名古屋の電気技師、石田正さんは、20年も前から全国にこのミニ水力発電を設置し続けてきました。例えば、岐阜県の山奥にたたずむ温泉宿。電気がないこの宿の主人の暮らしを支えているのもミニ水力発電です。9年前、宿の裏を流れる小川を利用して石田さんが作りました。高低差13メートル、出力1KWの発電機で、常時50Wの電力を作り出しています。同じく岐阜県の郡上八幡、母袋温泉。700年以上前から作り続けられている「いぶり豆腐」を作る豆腐店にも、石田さんは3年前、ミニ水力発電を設置しました。豆腐を作る工場の半分の電力を水力発電でまかなっています。経済効果は月に2万円ほどになるそうです。
ミニ水力発電は、2メートルの落差があれば発電ができます。水の流れにそって、水車の内蔵された発電機をおく、シンプルな構造です。水の落差を利用して水車を回します。その力が発電機に伝えられて、電気が生まれるのです。使った水は元に戻るので、水も無駄にはなりません。まさに究極のクリーンエネルギーです。
しかしながら、今の日本ではあまり普及していないのは、なぜでしょうか?
それは、水の利用には複雑な権利関係がつきまとうからです。一級河川は、国土交通省、農業用水は農水省といった管轄が別れ、それぞれの許認可が必要です。それが大きな壁となってきました。
この秋、ライトアップされた渡月橋が架かる桂川は一級河川。川の水を使った電力発電なんて前例がない、景観が壊れる、などといった理由で、これまで国土交通省はこの計画に認可を出していません。その流れを変えたのは、今年の2月に発効された京都議定書。京都議定書のお膝元で、クリーンエネルギーの象徴であるミニ水力発電を行うことは、いいタイミングと判断されたのです。
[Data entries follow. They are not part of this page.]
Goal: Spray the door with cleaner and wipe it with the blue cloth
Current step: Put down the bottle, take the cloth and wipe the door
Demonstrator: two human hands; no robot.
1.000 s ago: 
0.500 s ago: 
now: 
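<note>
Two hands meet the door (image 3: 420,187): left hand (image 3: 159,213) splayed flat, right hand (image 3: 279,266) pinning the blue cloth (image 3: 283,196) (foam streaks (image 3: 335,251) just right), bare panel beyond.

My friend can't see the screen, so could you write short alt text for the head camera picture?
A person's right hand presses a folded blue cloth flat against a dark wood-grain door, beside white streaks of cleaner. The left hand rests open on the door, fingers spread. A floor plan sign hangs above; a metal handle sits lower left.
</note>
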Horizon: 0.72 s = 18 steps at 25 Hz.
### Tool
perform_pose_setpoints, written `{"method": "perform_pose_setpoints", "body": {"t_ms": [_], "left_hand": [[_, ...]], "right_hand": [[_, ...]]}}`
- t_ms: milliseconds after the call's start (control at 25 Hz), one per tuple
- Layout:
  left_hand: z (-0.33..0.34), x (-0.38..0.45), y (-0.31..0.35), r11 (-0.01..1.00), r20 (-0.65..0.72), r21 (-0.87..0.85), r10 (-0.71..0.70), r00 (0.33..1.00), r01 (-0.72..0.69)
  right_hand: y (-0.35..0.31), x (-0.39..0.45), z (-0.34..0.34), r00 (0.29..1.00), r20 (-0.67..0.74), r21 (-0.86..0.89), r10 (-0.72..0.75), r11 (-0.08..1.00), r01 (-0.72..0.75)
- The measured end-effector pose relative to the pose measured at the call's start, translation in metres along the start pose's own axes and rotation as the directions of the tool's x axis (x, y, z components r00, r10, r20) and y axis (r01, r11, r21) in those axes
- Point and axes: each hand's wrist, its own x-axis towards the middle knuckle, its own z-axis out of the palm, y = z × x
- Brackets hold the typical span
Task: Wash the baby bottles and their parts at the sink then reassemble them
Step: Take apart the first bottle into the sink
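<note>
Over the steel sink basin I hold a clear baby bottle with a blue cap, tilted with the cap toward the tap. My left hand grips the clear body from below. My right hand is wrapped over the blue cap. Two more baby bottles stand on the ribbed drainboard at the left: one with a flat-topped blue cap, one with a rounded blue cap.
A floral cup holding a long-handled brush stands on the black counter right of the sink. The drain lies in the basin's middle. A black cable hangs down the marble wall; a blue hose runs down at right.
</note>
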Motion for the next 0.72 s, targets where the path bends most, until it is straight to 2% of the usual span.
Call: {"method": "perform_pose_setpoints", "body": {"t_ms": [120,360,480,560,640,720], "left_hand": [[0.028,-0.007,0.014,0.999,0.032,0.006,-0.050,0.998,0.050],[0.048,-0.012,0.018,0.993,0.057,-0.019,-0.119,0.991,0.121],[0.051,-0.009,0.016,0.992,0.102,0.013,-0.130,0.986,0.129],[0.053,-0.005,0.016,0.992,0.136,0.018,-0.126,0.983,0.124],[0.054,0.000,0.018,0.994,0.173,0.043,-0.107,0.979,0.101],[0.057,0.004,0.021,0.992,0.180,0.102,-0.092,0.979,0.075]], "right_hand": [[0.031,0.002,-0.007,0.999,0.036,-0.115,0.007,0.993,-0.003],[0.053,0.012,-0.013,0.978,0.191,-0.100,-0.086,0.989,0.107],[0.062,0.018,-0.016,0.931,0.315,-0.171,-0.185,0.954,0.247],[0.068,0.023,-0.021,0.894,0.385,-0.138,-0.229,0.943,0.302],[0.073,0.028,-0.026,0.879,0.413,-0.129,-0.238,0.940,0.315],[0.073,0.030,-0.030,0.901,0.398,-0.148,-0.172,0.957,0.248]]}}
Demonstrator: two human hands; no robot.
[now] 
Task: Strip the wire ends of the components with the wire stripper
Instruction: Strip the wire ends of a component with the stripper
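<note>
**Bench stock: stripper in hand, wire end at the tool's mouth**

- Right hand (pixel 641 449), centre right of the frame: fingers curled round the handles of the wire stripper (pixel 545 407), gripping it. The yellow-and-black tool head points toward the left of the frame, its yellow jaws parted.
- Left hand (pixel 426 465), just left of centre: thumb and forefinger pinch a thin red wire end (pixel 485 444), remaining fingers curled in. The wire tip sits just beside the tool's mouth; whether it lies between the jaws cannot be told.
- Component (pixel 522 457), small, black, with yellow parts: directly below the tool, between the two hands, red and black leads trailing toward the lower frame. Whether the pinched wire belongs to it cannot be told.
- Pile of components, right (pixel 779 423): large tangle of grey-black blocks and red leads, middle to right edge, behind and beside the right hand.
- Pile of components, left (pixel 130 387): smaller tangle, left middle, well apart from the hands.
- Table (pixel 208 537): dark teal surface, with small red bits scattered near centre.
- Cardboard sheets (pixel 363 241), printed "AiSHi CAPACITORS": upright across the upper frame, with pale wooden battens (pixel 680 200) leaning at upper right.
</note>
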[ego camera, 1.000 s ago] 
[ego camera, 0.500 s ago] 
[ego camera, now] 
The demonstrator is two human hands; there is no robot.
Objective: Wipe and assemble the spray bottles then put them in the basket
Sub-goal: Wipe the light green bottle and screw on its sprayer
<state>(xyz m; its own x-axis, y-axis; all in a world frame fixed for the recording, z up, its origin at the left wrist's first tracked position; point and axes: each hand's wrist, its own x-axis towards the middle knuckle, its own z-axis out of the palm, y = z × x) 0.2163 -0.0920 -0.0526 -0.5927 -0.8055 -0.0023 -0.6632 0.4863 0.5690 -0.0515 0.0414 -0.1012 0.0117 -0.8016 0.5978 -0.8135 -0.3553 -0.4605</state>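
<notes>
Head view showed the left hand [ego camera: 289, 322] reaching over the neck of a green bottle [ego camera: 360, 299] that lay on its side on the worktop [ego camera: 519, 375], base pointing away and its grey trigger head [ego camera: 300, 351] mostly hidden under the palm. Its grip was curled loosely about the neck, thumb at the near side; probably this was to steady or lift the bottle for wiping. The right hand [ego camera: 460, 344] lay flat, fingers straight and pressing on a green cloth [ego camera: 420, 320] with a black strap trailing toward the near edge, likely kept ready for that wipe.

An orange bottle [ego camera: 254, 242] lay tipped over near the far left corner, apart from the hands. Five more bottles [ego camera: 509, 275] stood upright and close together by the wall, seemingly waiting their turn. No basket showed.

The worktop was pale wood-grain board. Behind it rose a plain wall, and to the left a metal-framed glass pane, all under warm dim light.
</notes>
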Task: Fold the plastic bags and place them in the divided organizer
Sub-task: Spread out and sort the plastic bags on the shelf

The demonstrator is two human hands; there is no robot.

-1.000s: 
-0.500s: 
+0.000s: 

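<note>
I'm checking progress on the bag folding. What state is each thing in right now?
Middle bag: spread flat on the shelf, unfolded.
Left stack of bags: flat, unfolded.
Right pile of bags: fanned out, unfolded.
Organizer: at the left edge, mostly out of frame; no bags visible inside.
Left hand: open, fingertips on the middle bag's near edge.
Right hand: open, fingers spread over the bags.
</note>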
一昔前まで、「電力の落ち穂拾い」と揶揄されてきたミニ水力発電。今や、CO2削減の切り札として、世界中に広がり始めています。ライトアップされた渡月橋が、日本での大きな一歩となったに違いありません。
ナレーター: 室井 滋 ナビゲーター:石原 良純
-
ミニ水力発電
日本では、昭和20年代から「農村漁村電気導入推進法」に基づき、電気がない村に農協や水利組合が設置してきた。今でも、広島、島根、鳥取など中国地方では約50カ所の発電所が稼働している。 -
渡月橋ライトアップ
嵐山保存会が運営。発電機は橋の上流約50メートルにある落差1.7メートルの堰に取り付ける。出力は最大5.5キロワット。照明は風情を損なわないよう石造りの灯籠(とうろう)を模す。直径20センチ、高さ70センチの円筒形で、計60個を設置する。 -
京都議定書
地球温暖化を国際協調で防ごうと、97年12月の温暖化防止京都会議で採択された合意文書。条約と同等の効力を持ち、二酸化炭素やメタンガス、代替フロンなど温室効果のあるガスの排出削減を先進国に義務づけた。